African Women are Being Sterilized Without Their Consent

The Guardian reported Monday that the International Community of Women Living with HIV/Aids (ICW) is going to sue the Namibian government for at least 15 cases of coerced sterilization.

On a continent where AIDS and HIV are common, infected women who seek
medical services are being sterilized against their will. The Guardian
reported Monday that the International Community of Women Living with
HIV/Aids (ICW) is going to sue the Namibian government for at least 15
cases of coerced sterilization. There have also been reports of this
happening in the Democratic Republic of Congo, South Africa and Zambia.

According to the article,
the ICW has recorded cases in which women who are minutes away from
giving birth are asked to sign consent forms to inhibit them from
having more children. What the women do not know is just what they are
agreeing to when they sign the form.


Jennifer Gatsi-Mallet, ICW’s coordinator, told the Guardian,

"They
were in pain, they were told to sign, they didn’t know what it was.
They thought that it was part of their HIV treatment. None of them knew
what sterilization was, including those from urban areas, because it
was never explained to them."

 

The article also said:

 

"After six weeks they went to the family planning center for birth
control pills and were told that it’s not necessary: they’re sterile.
Most of them were very upset. When they went back to the hospital and
asked, ‘Why did you do this to us?’ the answer was: ‘You’ve got HIV’."

 

Being
coerced into sterilization has many negative effects for women. Many
infertile women are shunned by their husbands and communities, and
those who have not been sterilized, forgo medical treatments at
hospitals for fear they will be sterilized.

 

"In African culture, if you are not able to have children, you are ostracised.

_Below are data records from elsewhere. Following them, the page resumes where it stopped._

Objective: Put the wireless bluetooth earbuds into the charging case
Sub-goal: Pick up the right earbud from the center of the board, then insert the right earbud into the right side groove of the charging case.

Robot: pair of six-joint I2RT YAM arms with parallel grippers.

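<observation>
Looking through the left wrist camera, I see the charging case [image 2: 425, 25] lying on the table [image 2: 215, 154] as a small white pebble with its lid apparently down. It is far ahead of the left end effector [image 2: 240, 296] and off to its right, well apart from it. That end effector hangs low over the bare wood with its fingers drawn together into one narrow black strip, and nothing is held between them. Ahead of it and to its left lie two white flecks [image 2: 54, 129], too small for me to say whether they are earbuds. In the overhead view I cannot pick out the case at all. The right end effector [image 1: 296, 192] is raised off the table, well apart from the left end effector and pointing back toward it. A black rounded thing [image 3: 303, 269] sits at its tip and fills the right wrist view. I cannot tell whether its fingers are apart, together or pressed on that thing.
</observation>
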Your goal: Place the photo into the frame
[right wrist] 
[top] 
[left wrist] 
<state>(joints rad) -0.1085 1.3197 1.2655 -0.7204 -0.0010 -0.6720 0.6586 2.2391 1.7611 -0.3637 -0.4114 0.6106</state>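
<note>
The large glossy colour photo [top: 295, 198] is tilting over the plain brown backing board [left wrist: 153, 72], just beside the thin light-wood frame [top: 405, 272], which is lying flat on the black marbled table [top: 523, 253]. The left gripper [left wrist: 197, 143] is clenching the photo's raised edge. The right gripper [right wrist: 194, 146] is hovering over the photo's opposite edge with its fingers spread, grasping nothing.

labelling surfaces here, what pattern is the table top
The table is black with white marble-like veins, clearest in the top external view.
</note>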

It’s worse than having HIV," Gatsi-Mallet said.

 

According to the Guardian,

 

"African women aged between 20 and 34 have a higher prevalence of HIV
than any other social group; in South Africa one in three is infected.

On
average an HIV-positive mother has a one in four risk of transmitting
the virus to her child. With the latest antiretroviral drugs, the
probability can be cut to less than one in 50. But such medical
interventions are underfunded and inaccessible to millions of women
across the continent."

 

In
the upcoming lawsuit, the ICW will accuse the Namibian government of
encouraging doctors to sterilize HIV positive women to stop the virus
from spreading. The ICW requested to see the government’s official
guidelines regarding sterilizations, but the request was denied.


One
of the highlighted cases against the Namibian government is that of
Hilma Nendongo, 30, who is HIV positive. A few weeks after her son was
born, she was asked by a nurse, "Oh, did they tell you that you had
been sterilised?" Nendongo remembered signing forms before entering an
operating room for a cesarean section.